The greatest catastrophe--save the whole Civil War itself--to ever befall the community disrupted local commerce, vaporized millions of dollars in property, splintered families and cost thousands of lives.
"Fredericksburg is a deeply human story. It's a story of soldiers. It's a story of fighting men who are also members of families, and who are citizen-soldiers," historian George C. Rable said. "It's a battle whose effects reverberate throughout the Western world."
That's how Rable set the stage Saturday for a four-hour exploration of the fight for which Fredericksburg is most famed.
"Years of Anguish: Struggle at Fredericksburg," the region's fourth speakers' forum on the war's sesquicentennial, featured the world's finest scholars on the battle: Rable, Susannah J. Ural and Francis A. O'Reilly.
The trio of historians enthralled an audience of about 200 people in the Fredericksburg Baptist Church, a bastion for Brig. Gen. William Barksdale's Mississippi sharpshooters during street fighting before the Dec. 13, 1862, battle.
"To most students of the Civil War, Fredericksburg appears to be a major blunder by Maj. Gen. Ambrose Burnside with little significance for the larger course of the war. It seems the horrific bloodletting didn't really accomplish anything," Rable said.
But Rable, whose "Fredericksburg! Fredericksburg!" is one of the two definitive histories of the battle, said Fredericksburg was vitally important at the time and remains a key conflict for people to study.
"It was a false high point for the Confederacy and a false low point for the Union," he said. "It points out that the war could have turned out in many different ways than occurred."
The battle left 12,653 Union dead, wounded and missing and 4,201 Confederate casualties.

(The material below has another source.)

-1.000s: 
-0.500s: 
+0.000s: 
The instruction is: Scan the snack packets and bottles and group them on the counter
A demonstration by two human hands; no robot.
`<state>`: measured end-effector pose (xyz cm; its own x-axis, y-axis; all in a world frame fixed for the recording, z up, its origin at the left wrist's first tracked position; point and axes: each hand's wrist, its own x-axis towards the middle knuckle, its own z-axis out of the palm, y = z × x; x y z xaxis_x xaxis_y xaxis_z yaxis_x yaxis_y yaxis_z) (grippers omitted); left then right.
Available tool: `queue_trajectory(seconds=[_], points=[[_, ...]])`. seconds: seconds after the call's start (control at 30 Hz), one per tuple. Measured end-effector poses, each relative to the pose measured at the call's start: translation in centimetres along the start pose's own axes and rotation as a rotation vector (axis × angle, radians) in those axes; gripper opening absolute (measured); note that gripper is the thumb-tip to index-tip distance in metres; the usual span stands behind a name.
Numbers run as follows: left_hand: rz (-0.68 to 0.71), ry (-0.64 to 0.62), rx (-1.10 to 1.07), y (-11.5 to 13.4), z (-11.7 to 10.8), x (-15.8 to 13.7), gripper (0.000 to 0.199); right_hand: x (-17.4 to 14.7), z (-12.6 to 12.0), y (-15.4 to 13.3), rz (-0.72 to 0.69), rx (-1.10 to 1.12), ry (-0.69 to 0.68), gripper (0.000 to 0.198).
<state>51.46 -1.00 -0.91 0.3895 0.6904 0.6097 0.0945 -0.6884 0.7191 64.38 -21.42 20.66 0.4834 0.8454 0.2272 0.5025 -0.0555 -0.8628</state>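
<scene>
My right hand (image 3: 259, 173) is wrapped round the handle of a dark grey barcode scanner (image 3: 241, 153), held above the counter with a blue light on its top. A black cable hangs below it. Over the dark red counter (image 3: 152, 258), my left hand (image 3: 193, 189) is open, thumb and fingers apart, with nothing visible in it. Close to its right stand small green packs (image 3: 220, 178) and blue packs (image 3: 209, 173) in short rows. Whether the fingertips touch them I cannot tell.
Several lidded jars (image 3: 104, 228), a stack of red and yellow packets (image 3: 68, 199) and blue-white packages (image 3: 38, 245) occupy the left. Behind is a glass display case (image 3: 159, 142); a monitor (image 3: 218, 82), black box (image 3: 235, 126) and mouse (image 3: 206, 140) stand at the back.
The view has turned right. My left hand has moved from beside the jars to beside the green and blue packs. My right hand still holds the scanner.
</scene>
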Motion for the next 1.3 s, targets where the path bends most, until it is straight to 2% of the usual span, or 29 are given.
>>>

When President Lincoln heard the news, he moaned, "If there is a place worse than hell, I am in it!"
Lincoln, after all, had pressed Burnside and other generals to carry the war to the Confederates in an unheard-of winter campaign.
He desperately needed a battlefield victory. His Republican party had been shellacked in midterm elections; he'd sacked Gen. George B. McClellan after he failed to chase Robert E. Lee's forces into Virginia after Antietam; and his threatened Emancipation Proclamation had ignited a firestorm of criticism.